Edit. Alpe d'huez is only 13.8K...for Frank to put 5 minutes in Cadel on that climb alone would require him to ride almost 12 to 15% faster........for the whole climb...I don't see that happening. So he would have to go early by himself like Andy did today...and Andy was onluy able to get the maximum gap up to around 4 minutees before Cadel started reeling him in.


----------



## erol/frost (May 30, 2004)

I took pleasure watching AC getting dropped today. And, at the same time, it was a slightly sad sight too as someone above said


----------



## rogger (Aug 19, 2005)

cityeast said:


> I thought missing the cut-off was disqualification.


Didn't happen in the 2001 Colmar to Pontarlier stage either.


----------



## den bakker (Nov 13, 2004)

Len J said:


> Why must he respond?
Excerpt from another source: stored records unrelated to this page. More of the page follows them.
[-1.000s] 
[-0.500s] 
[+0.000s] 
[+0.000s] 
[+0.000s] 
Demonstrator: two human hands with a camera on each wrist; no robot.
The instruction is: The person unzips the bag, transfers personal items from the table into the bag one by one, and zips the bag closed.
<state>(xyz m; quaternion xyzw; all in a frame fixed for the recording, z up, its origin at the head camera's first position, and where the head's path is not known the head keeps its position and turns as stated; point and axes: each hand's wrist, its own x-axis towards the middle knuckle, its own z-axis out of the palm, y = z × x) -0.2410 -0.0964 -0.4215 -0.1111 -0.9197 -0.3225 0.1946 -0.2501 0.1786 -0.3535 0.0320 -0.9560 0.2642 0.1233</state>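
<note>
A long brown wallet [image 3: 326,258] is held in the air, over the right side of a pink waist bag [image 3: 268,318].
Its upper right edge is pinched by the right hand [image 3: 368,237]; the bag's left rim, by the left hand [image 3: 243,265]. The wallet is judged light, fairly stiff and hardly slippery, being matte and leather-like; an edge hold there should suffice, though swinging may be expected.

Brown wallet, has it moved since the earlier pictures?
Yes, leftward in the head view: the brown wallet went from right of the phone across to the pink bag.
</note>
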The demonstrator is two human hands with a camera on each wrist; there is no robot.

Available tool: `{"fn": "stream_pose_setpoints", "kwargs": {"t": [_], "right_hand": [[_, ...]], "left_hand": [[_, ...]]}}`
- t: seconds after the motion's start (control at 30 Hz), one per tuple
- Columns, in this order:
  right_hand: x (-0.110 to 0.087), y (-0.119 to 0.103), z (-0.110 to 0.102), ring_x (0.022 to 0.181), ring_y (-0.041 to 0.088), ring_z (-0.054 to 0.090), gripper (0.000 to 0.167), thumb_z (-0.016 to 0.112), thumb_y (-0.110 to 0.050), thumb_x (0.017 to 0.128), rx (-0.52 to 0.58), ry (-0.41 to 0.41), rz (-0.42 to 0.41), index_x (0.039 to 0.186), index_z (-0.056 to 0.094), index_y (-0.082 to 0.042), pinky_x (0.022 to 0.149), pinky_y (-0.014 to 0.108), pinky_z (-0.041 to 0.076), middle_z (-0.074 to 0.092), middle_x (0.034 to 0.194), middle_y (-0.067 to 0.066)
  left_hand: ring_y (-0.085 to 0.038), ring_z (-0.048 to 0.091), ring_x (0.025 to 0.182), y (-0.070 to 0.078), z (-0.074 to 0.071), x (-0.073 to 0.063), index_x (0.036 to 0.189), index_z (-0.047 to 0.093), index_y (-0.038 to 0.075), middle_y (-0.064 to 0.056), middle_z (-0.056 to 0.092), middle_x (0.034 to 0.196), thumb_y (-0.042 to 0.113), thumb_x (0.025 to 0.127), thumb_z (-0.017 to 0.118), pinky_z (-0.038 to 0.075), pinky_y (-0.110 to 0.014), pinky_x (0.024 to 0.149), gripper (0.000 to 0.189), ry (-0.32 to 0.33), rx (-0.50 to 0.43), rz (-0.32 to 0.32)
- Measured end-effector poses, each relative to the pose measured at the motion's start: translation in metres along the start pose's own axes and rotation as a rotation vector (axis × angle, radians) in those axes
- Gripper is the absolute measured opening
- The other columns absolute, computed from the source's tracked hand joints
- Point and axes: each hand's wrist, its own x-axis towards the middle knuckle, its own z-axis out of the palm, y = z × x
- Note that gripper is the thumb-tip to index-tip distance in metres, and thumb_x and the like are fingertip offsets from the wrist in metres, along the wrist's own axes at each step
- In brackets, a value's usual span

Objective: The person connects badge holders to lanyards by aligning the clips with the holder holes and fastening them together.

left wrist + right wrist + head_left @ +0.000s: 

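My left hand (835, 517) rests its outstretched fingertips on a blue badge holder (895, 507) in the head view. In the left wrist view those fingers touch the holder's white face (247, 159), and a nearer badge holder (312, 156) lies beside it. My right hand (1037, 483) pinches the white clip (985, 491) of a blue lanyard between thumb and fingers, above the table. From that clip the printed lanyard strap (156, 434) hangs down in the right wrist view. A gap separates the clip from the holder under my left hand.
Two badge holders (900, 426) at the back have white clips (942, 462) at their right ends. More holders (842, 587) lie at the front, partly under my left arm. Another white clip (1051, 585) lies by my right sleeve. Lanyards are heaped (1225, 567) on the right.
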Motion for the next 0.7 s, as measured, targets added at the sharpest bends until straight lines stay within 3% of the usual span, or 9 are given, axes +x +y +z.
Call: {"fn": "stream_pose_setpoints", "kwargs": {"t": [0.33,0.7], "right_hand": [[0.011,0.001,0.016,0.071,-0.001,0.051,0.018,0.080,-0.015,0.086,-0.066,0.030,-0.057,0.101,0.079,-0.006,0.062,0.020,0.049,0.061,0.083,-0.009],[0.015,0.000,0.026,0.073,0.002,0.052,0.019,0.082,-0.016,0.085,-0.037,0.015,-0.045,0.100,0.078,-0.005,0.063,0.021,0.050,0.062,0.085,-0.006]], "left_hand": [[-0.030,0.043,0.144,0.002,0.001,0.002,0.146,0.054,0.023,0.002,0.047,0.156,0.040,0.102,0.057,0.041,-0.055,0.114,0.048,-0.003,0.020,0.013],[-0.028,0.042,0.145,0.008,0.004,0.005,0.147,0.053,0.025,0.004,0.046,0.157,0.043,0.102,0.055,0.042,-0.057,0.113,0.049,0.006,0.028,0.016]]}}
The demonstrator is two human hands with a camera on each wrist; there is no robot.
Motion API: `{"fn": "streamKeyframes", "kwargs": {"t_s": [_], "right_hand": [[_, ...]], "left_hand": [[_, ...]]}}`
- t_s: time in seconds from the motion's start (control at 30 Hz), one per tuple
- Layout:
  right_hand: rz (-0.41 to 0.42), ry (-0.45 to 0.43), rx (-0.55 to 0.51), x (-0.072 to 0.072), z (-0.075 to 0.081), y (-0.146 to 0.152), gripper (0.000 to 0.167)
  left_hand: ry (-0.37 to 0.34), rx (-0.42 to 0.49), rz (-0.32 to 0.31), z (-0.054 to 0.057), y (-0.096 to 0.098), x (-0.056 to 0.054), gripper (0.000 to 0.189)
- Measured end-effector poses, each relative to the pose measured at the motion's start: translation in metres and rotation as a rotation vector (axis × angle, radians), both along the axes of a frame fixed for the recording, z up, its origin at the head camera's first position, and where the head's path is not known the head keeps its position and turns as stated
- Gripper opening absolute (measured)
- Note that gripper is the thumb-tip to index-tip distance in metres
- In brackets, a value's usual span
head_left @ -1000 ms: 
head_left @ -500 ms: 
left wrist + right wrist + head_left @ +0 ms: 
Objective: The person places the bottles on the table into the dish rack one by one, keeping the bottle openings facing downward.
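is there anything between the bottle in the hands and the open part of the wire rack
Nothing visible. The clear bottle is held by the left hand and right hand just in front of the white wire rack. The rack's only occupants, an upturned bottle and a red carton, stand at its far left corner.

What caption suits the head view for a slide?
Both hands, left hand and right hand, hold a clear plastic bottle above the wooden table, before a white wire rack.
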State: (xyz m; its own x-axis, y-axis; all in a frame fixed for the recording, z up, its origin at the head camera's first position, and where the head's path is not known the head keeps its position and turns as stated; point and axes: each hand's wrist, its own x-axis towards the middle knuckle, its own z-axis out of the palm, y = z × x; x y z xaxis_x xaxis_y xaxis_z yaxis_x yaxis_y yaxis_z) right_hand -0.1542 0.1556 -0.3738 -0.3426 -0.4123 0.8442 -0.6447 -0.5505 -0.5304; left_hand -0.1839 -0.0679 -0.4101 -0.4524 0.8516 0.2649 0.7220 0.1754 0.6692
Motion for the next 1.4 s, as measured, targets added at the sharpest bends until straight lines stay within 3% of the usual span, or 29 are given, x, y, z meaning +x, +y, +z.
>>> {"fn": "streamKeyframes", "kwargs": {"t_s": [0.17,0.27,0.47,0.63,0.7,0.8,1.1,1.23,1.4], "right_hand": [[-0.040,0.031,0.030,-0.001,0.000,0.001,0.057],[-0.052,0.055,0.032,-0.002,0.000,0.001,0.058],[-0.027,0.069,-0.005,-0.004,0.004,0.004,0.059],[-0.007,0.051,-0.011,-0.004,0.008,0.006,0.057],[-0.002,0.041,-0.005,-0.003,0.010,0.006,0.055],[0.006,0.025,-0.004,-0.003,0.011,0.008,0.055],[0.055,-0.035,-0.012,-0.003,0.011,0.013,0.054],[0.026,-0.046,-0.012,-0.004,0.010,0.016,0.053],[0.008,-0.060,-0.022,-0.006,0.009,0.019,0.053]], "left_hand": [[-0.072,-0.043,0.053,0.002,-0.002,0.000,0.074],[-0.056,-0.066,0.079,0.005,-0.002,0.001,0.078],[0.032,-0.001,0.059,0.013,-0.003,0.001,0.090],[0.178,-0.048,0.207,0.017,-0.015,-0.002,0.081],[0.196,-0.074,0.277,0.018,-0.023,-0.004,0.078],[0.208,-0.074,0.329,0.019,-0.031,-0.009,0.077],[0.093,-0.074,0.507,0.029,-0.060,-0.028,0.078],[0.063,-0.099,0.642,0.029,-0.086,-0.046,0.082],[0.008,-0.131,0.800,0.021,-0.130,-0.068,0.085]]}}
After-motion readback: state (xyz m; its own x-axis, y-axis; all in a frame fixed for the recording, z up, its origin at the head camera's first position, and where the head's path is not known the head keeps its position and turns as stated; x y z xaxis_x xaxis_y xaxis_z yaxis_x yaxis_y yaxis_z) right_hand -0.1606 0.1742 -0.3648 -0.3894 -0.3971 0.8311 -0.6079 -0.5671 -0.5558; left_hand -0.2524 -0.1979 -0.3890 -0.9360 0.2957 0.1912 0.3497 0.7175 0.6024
Frank need 5+ minutes on Cadel to be a threat for GC. Frank is almost a non-issue with his TT ability IMO.
> 
> len


in 09 Frank lost 2m34 to contador on 40km. at the end of the tour. 
edited. 
Would Evans really be 2 and a half minute faster than an 09 Contador?


----------



## robdamanii (Feb 13, 2006)

wipeout said:


> Really? Have you seen TV crack yet on any climb? I haven't.


Yeah, I have seen him crack. He's consistently lost time over each mountain stage. Maybe he didn't shatter and fall off the back, but he's consistently lost time, as evidenced by his 15 second lead after today.


----------



## Len J (Jan 28, 2004)

den bakker said:


> in 09 Frank lost 2m34 to contador on 40km. at the end of the tour.
> edited.
> Would Evans really be 2 and a half minute faster than an 09 Contador?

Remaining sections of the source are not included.